Running the Test Program

The test program that comes with the application is pretty simple. Some boxes displaying a text label and the framerate bounce around the screen, and the framerate is also displayed in the upper-left hand corner. All the labels displaying the framerate are actually view/controller objects (Testing::CFPSGraphicalObserver) being dynamically updated by a model (CFPSTimer). The bouncing boxes are Testing::CPhysicsObserver view/controllers being dynamically updated by Testing::CPhysicsModel objects.

You can press CTRL-F to toggle between fullscreen mode and windowed mode, and press the F key to turn the frames-per-second display on and off. Press a number key to reverse the direction of a bouncing box.

Exploring the Framework

I suggest you take a look at the Patterns Used page to see what architectural and design patterns are used, and follow the links provided to explore the class interfaces and source code using your web browser; the documentation system I used, Doxygen, does a very good job of displaying class heirarchies, collaborations between classes, and it also provides great source browsing capabilities.

Credits

I (Atul Varma) wrote 100% of the code.
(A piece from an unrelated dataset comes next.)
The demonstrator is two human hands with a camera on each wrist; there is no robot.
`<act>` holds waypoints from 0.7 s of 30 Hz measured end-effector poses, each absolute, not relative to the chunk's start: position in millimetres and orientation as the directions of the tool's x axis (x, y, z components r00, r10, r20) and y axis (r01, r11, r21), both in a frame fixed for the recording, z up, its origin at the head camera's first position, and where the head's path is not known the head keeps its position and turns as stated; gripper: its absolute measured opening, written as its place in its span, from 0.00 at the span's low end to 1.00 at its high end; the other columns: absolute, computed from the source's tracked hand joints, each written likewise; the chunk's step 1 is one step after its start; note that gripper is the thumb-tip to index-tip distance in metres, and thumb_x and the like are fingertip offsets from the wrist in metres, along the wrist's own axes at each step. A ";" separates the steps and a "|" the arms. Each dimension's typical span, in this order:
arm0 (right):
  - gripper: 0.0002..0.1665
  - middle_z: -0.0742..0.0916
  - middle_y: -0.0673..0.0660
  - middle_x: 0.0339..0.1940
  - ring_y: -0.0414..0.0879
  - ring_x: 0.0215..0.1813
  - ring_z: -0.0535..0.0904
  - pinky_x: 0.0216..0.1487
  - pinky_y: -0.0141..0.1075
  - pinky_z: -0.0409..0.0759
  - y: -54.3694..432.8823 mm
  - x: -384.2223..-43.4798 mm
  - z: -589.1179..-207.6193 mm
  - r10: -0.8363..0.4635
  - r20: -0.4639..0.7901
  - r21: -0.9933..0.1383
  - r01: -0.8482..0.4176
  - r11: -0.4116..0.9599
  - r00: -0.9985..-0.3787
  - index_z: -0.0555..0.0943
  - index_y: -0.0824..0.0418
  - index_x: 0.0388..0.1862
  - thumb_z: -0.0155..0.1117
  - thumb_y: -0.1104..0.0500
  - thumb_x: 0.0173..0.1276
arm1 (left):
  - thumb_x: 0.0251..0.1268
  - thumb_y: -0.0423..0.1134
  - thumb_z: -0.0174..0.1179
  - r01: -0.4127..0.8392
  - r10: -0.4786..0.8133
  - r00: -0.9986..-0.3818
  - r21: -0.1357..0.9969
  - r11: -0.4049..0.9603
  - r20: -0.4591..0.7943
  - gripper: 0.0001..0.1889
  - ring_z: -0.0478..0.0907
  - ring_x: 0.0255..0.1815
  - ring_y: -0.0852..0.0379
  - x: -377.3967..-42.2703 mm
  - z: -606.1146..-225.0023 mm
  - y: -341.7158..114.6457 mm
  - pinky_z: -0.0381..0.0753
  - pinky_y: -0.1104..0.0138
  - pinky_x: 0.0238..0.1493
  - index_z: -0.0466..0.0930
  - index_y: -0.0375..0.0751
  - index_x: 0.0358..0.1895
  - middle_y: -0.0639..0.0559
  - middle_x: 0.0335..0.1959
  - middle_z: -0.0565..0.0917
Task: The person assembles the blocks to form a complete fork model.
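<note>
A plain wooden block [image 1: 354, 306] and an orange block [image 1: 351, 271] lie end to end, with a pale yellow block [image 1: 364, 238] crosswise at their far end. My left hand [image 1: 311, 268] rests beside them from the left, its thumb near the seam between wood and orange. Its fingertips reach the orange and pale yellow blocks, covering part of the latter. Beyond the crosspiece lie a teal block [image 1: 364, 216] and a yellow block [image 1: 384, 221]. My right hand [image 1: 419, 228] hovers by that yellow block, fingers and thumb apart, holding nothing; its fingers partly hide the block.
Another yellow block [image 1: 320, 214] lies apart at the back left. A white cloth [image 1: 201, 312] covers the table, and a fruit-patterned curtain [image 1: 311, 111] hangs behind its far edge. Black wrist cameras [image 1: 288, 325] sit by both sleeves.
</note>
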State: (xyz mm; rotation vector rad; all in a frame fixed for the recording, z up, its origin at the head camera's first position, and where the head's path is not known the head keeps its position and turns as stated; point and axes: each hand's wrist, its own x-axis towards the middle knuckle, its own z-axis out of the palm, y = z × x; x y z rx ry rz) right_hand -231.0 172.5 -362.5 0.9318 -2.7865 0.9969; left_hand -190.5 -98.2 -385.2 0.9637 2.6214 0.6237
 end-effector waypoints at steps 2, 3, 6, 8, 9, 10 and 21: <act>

Some of the architecture, code, and documentation has been imported from my Pman project, a pac-man clone in C, of which this framework is an object-oriented descendant.

Certain parts of the library were inspired by ideas taken from other sources. For instance, the reference-counting based garbage collection routines used in the CSurface / CSurfaceImpl classes was outlined in detail by Bruce Eckel in chapter 12 of Thinking In C++ (an excellent read without which this project certainly wouldn't have been completed; I'm still not finished reading it, actually, and it looks like some of the problems I ran into during development are covered in the sections I haven't gotten to yet).

The seminal "Gang of Four" text Design Patterns was also very helpful for the architecture, especially when designing the MVC-related components and interfaces such as IObserver and CModel. To this end, the chapter on design patterns in Game Architecture and Design by Rollings and Morris was also helpful.

Thanks also go to Mark Shacklette for teaching our CSPP 51091 class about what patterns are, their history and philosophy, as well as how, why, and when to use them; also for introducing us to refactoring and other "extreme programming" concepts, which I like a lot and am currently trying to put into practice, but which also seem somewhat incompatible with C++, which makes me feel a little more justified in despising the language. I suppose if I just designed a class really carefully and never had to change it after I implemented it, C++ would be a fun language to program in, but knowing me (and accepting the arguments motivating the refactoring philsophy in general), that's never gonna happen.

Thanks also to Sooyoung "I never tell anyone my last name" the asian dude for telling me about the Doxygen package, which is the coolest C/C++ tool I've ever seen, and causing me in my utter excitement over the whole thing to start writing pages and pages of documentation making this assignment look like some kind of premiere open source framework when in reality it's a rushed hack job that I'll probably never touch again.

(And if the pretty-looking Doxygen-generated manual you're reading now makes you think it's not a rushed hack job, just take a look at the Todo List and Long-term Todo List. Granted, a number of these problems surfaced because I didn't really know C++ very well when I started the project; fortunately, constant coding and Eckel's Thinking in C++ are quickly changing this.)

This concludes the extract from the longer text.